Auch die Mobilisierungen gegen Neueröffnungen von Lagern für Geflüchtete sind nicht etwa allein Produkt marginaler faschistischer Agitation. Die „Heime“ werden nicht zufällig in Gebieten errichtet, in denen besondere Misere und Perspektivlosigkeit herrschen. Hierbei ist festzuhalten, dass die Refugeebewegung, obwohl sie die kämpferischste soziale Bewegung der letzten Jahre darstellte, eine systematische Niederlage erfahren hat. Die Medienhetze, die dazu nötig war, hat rassistische Ressentiments gestärkt. Dennoch formiert sich aus ihr heraus gerade jetzt der entschlossenste Widerstand gegen die rassistischen Mobilisierungen.

Was wird kommen?

Es bleibt zu erwarten, in welche Richtung sich PEGIDA und die rassistischen Mobilisierungen im gesamten Bundesgebiet entwickeln werden. Schon jetzt nutzen FaschistInnen die allgemeine Stimmung, um physische Angriffe auf Geflüchtete zu starten. Umso wichtiger sind eine klare Politik gegen jede Form des kleinbürgerlichen Chauvinismus und der Aufbau einer starken ArbeiterInnenbewegung.

Wie besiegen wir die FaschistInnen?

Tausende hetzen zurzeit auf Deutschlands Straßen gegen MigrantInnen. Im Kielwasser dieser Bewegungen nimmt auch Gewalt gegen Geflüchtete wieder zu. Schon länger stellt sich die Frage, wie antirassistische und antifaschistische Politik aussehen müssen, wenn es sich bei den Protestierenden nicht (nur) um offene Neonazis handelt, sondern um eine breite Bewegung, die bis in die häufig beschworene „Mitte der Gesellschaft“ reicht. Wie können PEGIDA und Co. gestoppt werden, damit sie sich nicht in eine neue militante faschistische Bewegung auf den Straßen verwandeln?

Der russische Revolutionär Leo Trotzki beschrieb in den dreißiger Jahren den Faschismus als das Produkt enormer Reibungen im Kampf zwischen Bourgeoisie und Proletariat. Das KleinbürgerInnentum fürchtet in dieser Auseinandersetzung den sozialen Abstieg, verbündet sich mit den Ausgestoßenen und Deklassierten. Sie bilden paramilitärische Banden, die Jagd auf die Unterdrückten, die ArbeiterInnen und deren Organisation machen. Letztlich wird der Faschismus genutzt, um den Kapitalismus zu retten und zu sanieren, wenn nichts anderes mehr nützt.

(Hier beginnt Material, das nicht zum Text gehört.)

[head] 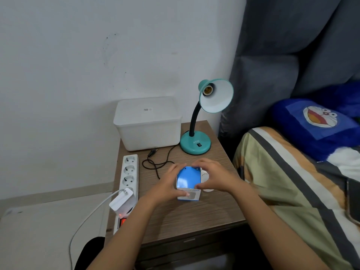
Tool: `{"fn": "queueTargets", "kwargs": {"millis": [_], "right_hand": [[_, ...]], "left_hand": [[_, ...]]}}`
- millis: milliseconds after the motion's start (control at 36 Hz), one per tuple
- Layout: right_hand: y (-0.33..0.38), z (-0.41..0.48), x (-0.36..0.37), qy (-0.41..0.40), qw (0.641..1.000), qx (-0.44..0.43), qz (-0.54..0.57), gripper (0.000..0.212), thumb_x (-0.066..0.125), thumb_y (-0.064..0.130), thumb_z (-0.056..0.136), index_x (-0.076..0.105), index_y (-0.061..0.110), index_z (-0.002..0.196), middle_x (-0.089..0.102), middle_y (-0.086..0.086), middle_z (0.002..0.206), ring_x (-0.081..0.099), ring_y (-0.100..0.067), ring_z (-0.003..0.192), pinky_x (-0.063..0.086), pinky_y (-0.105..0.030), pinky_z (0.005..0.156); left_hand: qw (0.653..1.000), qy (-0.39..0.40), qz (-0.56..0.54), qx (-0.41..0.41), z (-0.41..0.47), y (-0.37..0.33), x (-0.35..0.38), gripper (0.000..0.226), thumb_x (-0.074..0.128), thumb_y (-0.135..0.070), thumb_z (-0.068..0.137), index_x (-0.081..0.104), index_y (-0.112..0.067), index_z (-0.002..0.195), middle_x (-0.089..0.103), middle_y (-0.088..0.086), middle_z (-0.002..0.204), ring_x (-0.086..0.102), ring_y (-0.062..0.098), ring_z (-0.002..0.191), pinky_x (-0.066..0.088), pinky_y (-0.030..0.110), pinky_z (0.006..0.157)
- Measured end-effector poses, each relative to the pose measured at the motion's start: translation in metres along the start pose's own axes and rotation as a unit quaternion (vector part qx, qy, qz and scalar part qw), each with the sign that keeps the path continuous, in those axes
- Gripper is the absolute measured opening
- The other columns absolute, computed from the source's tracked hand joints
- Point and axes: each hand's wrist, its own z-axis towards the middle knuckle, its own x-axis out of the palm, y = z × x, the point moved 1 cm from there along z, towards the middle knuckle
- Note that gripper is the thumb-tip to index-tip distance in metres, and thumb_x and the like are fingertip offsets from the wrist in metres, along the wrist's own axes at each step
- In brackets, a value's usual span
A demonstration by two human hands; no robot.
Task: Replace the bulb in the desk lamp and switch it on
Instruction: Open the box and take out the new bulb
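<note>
A teal desk lamp [195,142] stands at the back right of the wooden nightstand [194,217]. Its shade [217,96] tilts up and its socket [206,91] holds no bulb. The lamp's black cord and plug [153,152] lie loose on the wood, not in the power strip [129,173]. At the middle of the top, a blue and white bulb box [188,182] stands between both hands. My left hand [168,184] grips its left side and my right hand [213,179] holds its top right edge. A white bulb [206,175] lies behind the right hand, mostly hidden.
A white lidded plastic bin [148,123] sits at the back left of the nightstand. A white charger [121,200] is plugged into the strip, whose red switch [123,222] glows. A bed with a striped blanket [292,191] and a blue pillow [315,125] lies to the right.
</note>
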Motion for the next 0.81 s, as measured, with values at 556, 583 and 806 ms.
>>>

Die rassistischen Mobilisierungen der letzten Wochen und Monate sind freilich noch lange nicht so weit, dem Kapital als eine Option zur Niederhaltung der Unterdrückten zu erscheinen. Im Gegenteil stehen die isolationistischen Forderungen von PEGIDA im Gegensatz zum wichtigsten Projekt des deutschen Großkapitals, der Dominanz in Europa. Nichtsdestotrotz ist PEGIDA ein Ausdruck des absteigenden KleinbürgerInnentums.

Es ist deshalb notwendig, schon jetzt ein kohärentes Programm zu entwickeln, das die Stärkung dieser chauvinistischen Bewegung verhindert. Dazu ist es zentral, der sozialen Krise zu begegnen, die die Grundlage dieser Mobilisierungen darstellt, indem die Angriffe der Herrschenden in Deutschland und ganz Europa abgewehrt werden.

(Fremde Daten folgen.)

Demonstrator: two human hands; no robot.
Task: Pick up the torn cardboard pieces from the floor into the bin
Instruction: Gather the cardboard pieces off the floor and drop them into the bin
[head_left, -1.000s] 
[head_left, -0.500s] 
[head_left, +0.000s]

Die ArbeiterInnenbewegung muss also dafür gewonnen werden, eine Antwort auf die Krise und PEGIDA als ihr Produkt zu finden. In den Betrieben und in den Gewerkschaften muss die rassistische und chauvinistische Ideologie bekämpft werden, die die vereinte Kampfkraft der ArbeiterInnen schwächt: Statt Protesten gegen Geflüchtete, die angeblich „die Sozialsysteme ausnutzen“, sind gemeinsame Kämpfe von KollegInnen unabhängig von Pass und Aufenthaltsstatus nötig.

Die kämpfenden KollegInnen von Amazon im hessischen Bad Hersfeld haben sich bereits an Blockaden gegen den Kasseler Ableger von PEGIDA beteiligt: Welche Möglichkeiten würden sich dem antifaschistischen Kampf eröffnen, wenn klassenbewusste ArbeiterInnen ihre ökonomische Macht beisteuerten?

Es ist also wichtig, eine starke ArbeiterInnenbewegung aufzubauen. Sie allein kann ein Programm aufstellen, das den FaschistInnen die Kraft nimmt und auch seiner kleinbürgerlichen Basis einen Weg jenseits der faschistischen Demagogie aufzeigt: Das Programm der sozialistischen Revolution, die den Kapitalismus endgültig besiegt.